→ WHAT TO PRODUCE: All of the data that follows should be given again exactly, without its images.

→ SUPPLIED DATA:
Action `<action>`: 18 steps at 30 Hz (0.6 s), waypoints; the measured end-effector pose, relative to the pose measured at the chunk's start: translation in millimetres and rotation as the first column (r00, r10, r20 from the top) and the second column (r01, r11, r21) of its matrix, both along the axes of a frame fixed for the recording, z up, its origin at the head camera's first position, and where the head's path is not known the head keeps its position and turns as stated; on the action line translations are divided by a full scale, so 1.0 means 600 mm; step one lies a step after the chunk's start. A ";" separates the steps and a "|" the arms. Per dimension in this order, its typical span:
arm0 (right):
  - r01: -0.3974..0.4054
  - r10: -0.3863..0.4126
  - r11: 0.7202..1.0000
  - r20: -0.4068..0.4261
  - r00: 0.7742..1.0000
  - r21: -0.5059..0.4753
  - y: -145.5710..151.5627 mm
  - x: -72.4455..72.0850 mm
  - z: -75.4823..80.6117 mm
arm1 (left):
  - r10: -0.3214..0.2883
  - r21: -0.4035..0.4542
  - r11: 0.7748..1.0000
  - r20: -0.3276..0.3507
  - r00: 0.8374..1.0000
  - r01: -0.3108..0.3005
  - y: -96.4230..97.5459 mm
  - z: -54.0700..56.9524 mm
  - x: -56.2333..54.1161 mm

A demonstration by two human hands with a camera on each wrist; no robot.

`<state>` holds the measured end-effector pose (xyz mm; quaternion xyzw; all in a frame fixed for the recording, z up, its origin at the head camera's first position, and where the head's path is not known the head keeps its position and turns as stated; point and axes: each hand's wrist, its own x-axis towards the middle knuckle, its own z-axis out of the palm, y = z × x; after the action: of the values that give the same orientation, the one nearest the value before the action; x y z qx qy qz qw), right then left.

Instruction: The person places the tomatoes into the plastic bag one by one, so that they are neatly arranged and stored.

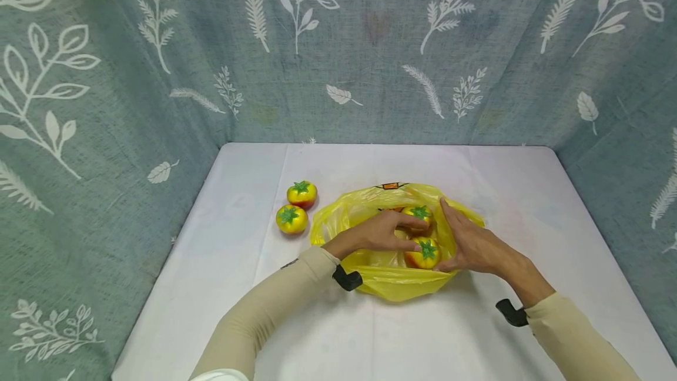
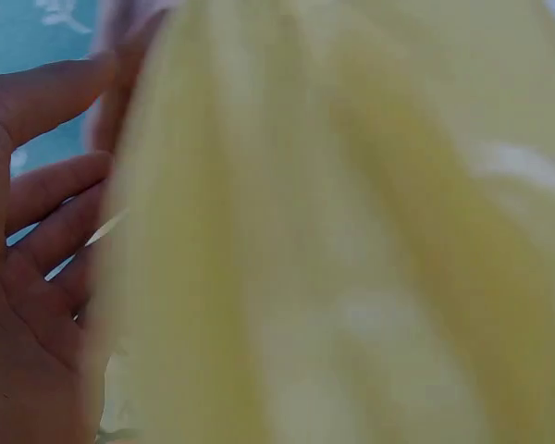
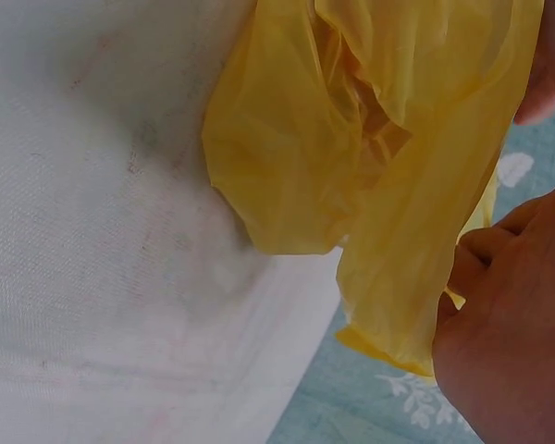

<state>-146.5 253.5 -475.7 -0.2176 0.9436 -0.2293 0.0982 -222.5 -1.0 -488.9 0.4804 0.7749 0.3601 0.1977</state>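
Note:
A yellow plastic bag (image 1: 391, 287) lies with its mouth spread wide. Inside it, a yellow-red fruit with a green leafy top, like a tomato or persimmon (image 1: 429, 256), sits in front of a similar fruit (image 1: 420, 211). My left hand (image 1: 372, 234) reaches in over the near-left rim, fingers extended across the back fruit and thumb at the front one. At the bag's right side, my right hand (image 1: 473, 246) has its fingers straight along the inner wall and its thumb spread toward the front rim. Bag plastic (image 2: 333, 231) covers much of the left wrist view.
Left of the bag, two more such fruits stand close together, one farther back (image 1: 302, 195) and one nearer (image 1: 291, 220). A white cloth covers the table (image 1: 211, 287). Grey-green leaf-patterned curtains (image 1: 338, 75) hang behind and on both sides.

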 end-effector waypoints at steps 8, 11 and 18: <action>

→ SOLUTION TO THIS TASK:
Action `<action>`: 18 steps at 30 Hz (0.6 s), waypoints; the measured end-effector pose, relative to the pose measured at the chunk's start: translation in millimetres and rotation as the first column (r00, r10, r20 from the top) and the second column (r01, r11, r21) of its matrix, both along the axes of a frame fixed for the recording, z up, its origin at the head camera's first position, and where the head's path is not known the head keeps its position and turns as stated; on the action line translations are divided by a full scale, so 1.0 means 600 mm; step one lies a step after the chunk's start. A ";" separates the steps and a "|" the arms. Per dimension in this order, its typical span:
arm0 (right):
  - r01: -0.3974..0.4054
  - r10: -0.3863..0.4126
  - r11: 0.7202..1.0000
  - r20: -0.4068..0.4261
  - r00: 0.7742..1.0000
  - r21: -0.5059..0.4753
  - y: -145.5710..151.5627 mm
  - x: -72.4455..72.0850 mm
  - z: -75.4823..80.6117 mm
arm1 (left):
  - r10: -0.3214..0.2883
  - r21: -0.4035..0.4542
  - r11: 0.7748..1.0000
  - r20: -0.3276..0.3507
  - r00: 0.8374..1.0000
  - r01: -0.3108..0.3005
  - y: -96.4230..97.5459 mm
  - z: -54.0700..56.9524 mm
  - x: -56.2333..54.1161 mm

A demonstration by two human hands with a camera on each wrist; no robot.

`<state>` holds the measured end-effector pose (xyz mm; quaternion xyzw; all in a frame fixed for the recording, z up, its origin at the head camera's first position, and where the head's path is not known the head keeps its position and turns as stated; point and axes: each hand's wrist, its own x-axis towards the middle knuckle, its own z-axis out of the palm, y = z × x; after the action: of the values that give the same orientation, the one nearest the value before the action; x y z qx qy qz qw), right then left.

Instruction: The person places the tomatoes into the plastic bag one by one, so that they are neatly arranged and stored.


<state>-146.5 253.5 -475.7 -0.2176 0.9436 -0.2293 0.0982 -222.5 -1.0 -488.9 0.4804 0.7749 0.3601 0.1977</state>
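Note:
A yellow plastic bag (image 1: 391, 287) lies with its mouth spread wide. Inside it, a yellow-red fruit with a green leafy top, like a tomato or persimmon (image 1: 429, 256), sits in front of a similar fruit (image 1: 420, 211). My left hand (image 1: 372, 234) reaches in over the near-left rim, fingers extended across the back fruit and thumb at the front one. At the bag's right side, my right hand (image 1: 473, 246) has its fingers straight along the inner wall and its thumb spread toward the front rim. Bag plastic (image 2: 333, 231) covers much of the left wrist view.
Left of the bag, two more such fruits stand close together, one farther back (image 1: 302, 195) and one nearer (image 1: 291, 220). A white cloth covers the table (image 1: 211, 287). Grey-green leaf-patterned curtains (image 1: 338, 75) hang behind and on both sides.
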
 end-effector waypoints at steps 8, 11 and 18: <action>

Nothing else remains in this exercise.